Ordinance change would allow alcohol sales at Arrowhead
by Franklin Clark, Reporter -- fclark@cadizrecord.com
Jun 09, 2010 | 0 0 comments | 8 8 recommendations | email to a friend | print
If Jeremy Ross of Arrowhead Golf Course and Trigg County Fiscal Court members have their way, Arrowhead should be able to sell alcoholic beverages in the very near future.

At its Monday evening meeting, the fiscal court, with a motion by Trigg County Magistrate Larry Lawrence and a second by Magistrate Shannon Knight, approved a first reading of an amendment to its alcohol ordinance, an amendment that would allow the golf course to sell alcoholic beverages and would allow them to be consumed on the premises.

Trigg County Attorney H.B. Quinn said that United States Golf Association (USGA) golf courses like Arrowhead would be exempt from the requirement that it have dining facilities that seat at least 50 people as well as the requirement that it make at least 50 percent of its profits from food,

“All other provisions of this ordinance will apply this golf course,” said Quinn.

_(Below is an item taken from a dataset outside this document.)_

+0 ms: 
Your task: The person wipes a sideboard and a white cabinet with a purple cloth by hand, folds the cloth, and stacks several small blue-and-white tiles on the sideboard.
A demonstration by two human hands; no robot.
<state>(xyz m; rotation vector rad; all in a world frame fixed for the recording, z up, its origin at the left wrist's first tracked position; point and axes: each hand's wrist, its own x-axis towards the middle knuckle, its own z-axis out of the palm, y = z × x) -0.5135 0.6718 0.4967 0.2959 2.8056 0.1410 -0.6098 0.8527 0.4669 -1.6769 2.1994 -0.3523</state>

The county attorney also said that the course could sell some types of alcoholic beverages in general after the amendment is approved at the next meeting and after it is advertised in The Cadiz Record, but added that they will have to wait until July 15, when Cadiz is officially reclassified as a Class Four City, to be able to sell distilled spirits.

Trigg County Judge-Executive Stan Humphries noted that Arrowhead Golf Course is just outside the Cadiz city limits.

The fiscal court has visited this issue many times before this year. Ross has been before the court before to ask to be allowed to sell alcoholic beverages in order to compete with golf courses in neighboring counties.

With a motion by Lawrence and a second by Magistrate Lacy Bush, the fiscal court also unanimously approved the final reading of its FY 2010/2011 budget, which Trigg County Treasurer Lucy Oliver said was mostly unchanged after having been approved by Frankfort.

The grand total for the entire proposed budget is $5,270,434. The general fund is at $2,890,104, the road fund is at $1,280,100, the jail fund is at $465,823, the Trigg County Sheriff’s Department fund is at $599,407 and the Local Government Economic Assistance (LGEA) fund is at $35,000.

Both Humphries and Oliver said the budget doesn’t represent a large change from the current fiscal year’s budget. Humphries noted that the proposed budget is 2 percent higher than the current $5.2 million budget, and added that part of that increase is additional materials for the road department.

“All the totals for each the departments remain the same,” Oliver said. “At the first reading, we did not know what the health contribution was going to be.”

Humphries later told the Cadiz Record that the fiscal court will probably decide what kind of tax rate to levy in August.

By a vote of 6 – 1, and with a motion by Magistrate Donnie Tyler and a second by Bush, the court also voted for the basic One Call Now alert package, with Magistrate Kevin Terrell voting against the measure.

Larry Cave of One Call Now said the system, which is like the alert system currently used by the Trigg County School District, would cost the county $5,894 the first year and $4,594 per year for the next three years. He added the price difference for the first year is because of the $1,300 fee to install the system.

Cave also said they could contact 85 – 90 percent of the people on the first try, and said that cell phone numbers and long distance numbers can be added.

“There are several … counties around here that have the One Call Now package,” Cave said. “It’s a way of rapidly communicating … if there’s a tornado warning, there’s a chemical spill, a water main breaks, a gas line leaks, whatever the emergency-type situation that could occur in the county.”

Although Terrell liked the idea and was mostly on board with it, he didn’t like that people are automatically opted in to the system. Cave noted that it’s possible for people to opt out of the program, although less than 1 percent generally do.

“It’s like the health care issue,” Terrell said. “Don’t put me in the box, I’ll put myself in the box.”

Humphries asked if the county could “piggyback” on the school district’s alert system, also provided by One Call Now. Cave said it wouldn’t be possibly, primarily because the school district uses their alert system differently than the county would, and he added that the county would be calling up to three times as many people as the district would.

In other business, the court approved county employee compensation rates for 2010 and 2011, approved health insurance for 2010 and 2011, transferred $100,000 from the general fund to the Trigg County Sheriff’s Department fund to pay bills and paid its monthly bills.

Notable bills include $7,801 to Rogers Group for rock for the Trigg County Road Department, $1,560 to Harper Brothers Construction and $7,729 to Seven Springs Farms for debris cleaning and $15,450 to the Christian County Treasurer for Trigg inmates.